Yukon’s long-anticipated mental wellness strategy has been released, eliciting qualified optimism.
Health and Social Services Minister Mike Nixon spoke alongside Council of Yukon First Nations Grand Chief Ruth Massie, Kwanlin Dun Chief Doris Bill and the volunteer-based Mental Health Association Yukon to announce the 62-page strategy at the Kwanlin Dun Cultural Centre on Thursday.
The room was full of community mental health care providers and leaders, in addition to Whitehorse RCMP Inspector Archie Thompson and corrections superintendent Jayme Curtis.
The 10-year strategy titled “Forward Together” provides over-arching direction for the various mental health services across the territory.
It outlines key priorities and sets the stage for ongoing collaboration to improve the situation for the 7,500 Yukoners estimated to suffer from mental health or substance abuse each year.
“We recognize it’s not about working harder, it’s about working smarter,” Nixon said.
“I think we can all agree the strategy has been a long time coming.”
The Yukon is one of the last jurisdictions to create a mental-health strategy, despite many calls for more resources and coordinated actions to address urgent needs.
The first two years of the strategy will focus on children, families and youth. Other key focus areas include building community capacity and improving access for remote communities.
When asked how the government plans to measure progress in the coming years, Nixon replied: “We will be appointing people to oversee and assess outcomes.”
The report outlines the creation of cross-departmental committees and working groups. This will likely be on a volunteer basis, Nixon said.
Grand Chief Massie told the News the new strategy marks a continuation of existing efforts.
“At the Council of Yukon First Nations we’ve been working quite diligently on this for the last six years.”
But, she said, “It’s the first time all organizations have gone through the formal steps of collaborating.”
The Grand Chief said she looks forward to continuing to work on a government-to-government basis, cautioning: “The proof will be in the implementation of the strategy.”

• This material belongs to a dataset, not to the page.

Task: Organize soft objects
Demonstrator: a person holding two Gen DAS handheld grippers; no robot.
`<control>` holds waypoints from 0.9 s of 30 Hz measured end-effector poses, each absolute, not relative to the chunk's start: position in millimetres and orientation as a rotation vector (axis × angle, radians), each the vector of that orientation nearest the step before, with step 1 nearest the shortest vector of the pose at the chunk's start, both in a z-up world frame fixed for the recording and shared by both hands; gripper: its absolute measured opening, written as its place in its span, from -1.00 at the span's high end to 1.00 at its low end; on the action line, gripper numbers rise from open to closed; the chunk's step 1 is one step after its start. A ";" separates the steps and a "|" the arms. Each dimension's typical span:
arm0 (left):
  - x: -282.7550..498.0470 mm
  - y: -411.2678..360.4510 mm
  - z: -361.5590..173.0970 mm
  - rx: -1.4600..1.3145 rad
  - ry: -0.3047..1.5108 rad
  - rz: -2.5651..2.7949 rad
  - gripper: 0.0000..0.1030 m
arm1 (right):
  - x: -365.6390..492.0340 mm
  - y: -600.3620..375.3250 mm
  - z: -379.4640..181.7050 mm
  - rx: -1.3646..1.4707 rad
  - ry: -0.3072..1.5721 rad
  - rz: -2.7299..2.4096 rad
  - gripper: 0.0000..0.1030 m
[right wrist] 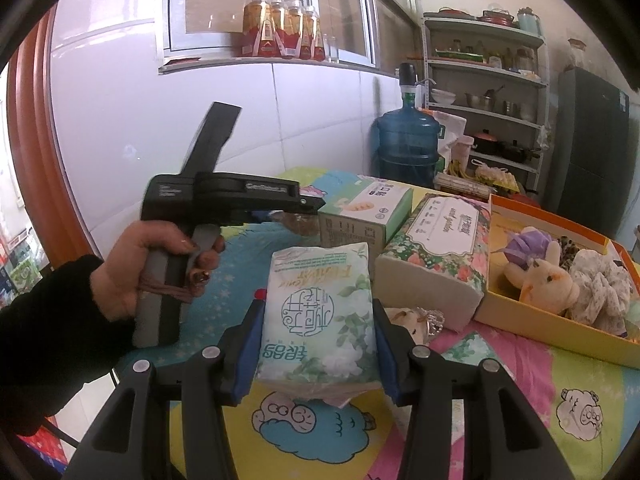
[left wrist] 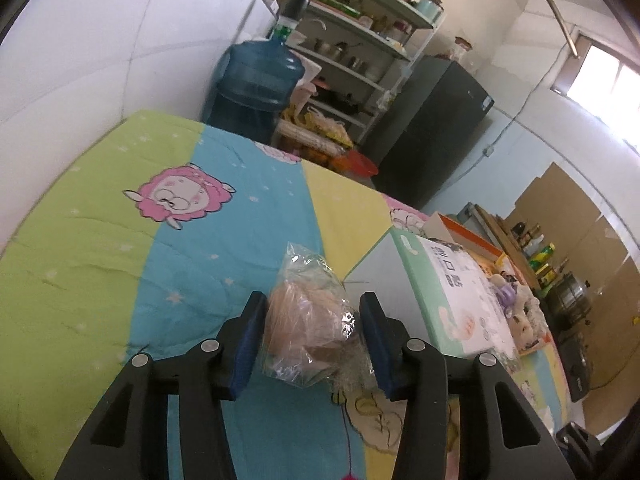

“We know this ten-year strategy will not and cannot immediately address all the gaps in the mental wellness system,” Nixon acknowledged in his speech.
Described as a “living document,” the strategy is meant to evolve over time.
Both indigenous leaders noted the importance incorporating Truth and Reconciliation Report calls to action in the wellness strategy.
“The historical trauma of the Indian Residential School system has had ongoing inter-generational effects on the psychological wellbeing of our people and our communities,” Bill said, highlighting substance abuse, addiction, suicide and violence as specific challenges.
Nixon cited $1 million dedicated in this fiscal year towards the mental health strategy initiatives. He acknowledged that may not be enough to address some of the needs in rural and remote communities.
“We all recognize the resources this will take,” he said. “It is important to recognize we can’t always be all things to all people.”
Nixon also pointed to contracts being expanded, such as Many Rivers Counselling. The non-profit assumed responsibility for programming previously offered by the drop-in centre, Second Opinion Society, in late November of last year.
But critics remain concerned about how increased coordination alone can address concurrent mental-health conditions, FASD, addiction, and sexualized violence that shake territorial communities.
“There are never enough resources,” Massie told the News.
Opposition Health Critic Jan Stick said she appreciated the acknowledgment of shortcomings but had hoped to see clear, measurable goals.
“For example, we know that right now outpatient counselling wait times are around 9-12 months,” she said. “A clear goal in one year would be to reduce wait times by half.”
Instead, said Stick, the report lacks tangible objectives. “You can’t manage what you don’t measure.”
“My disappointment and concern is that we see a whole lot more committees coming up to address these things, which is just further delay.”
Stick said the volunteer-based strategy committees also concern her. “These organizations are already operating on a shoestring.”
“It’s fine if you want government workers to go to meetings, but to add this onto the NGO workload without more money to hire someone to be on those committees, then it becomes a burden.”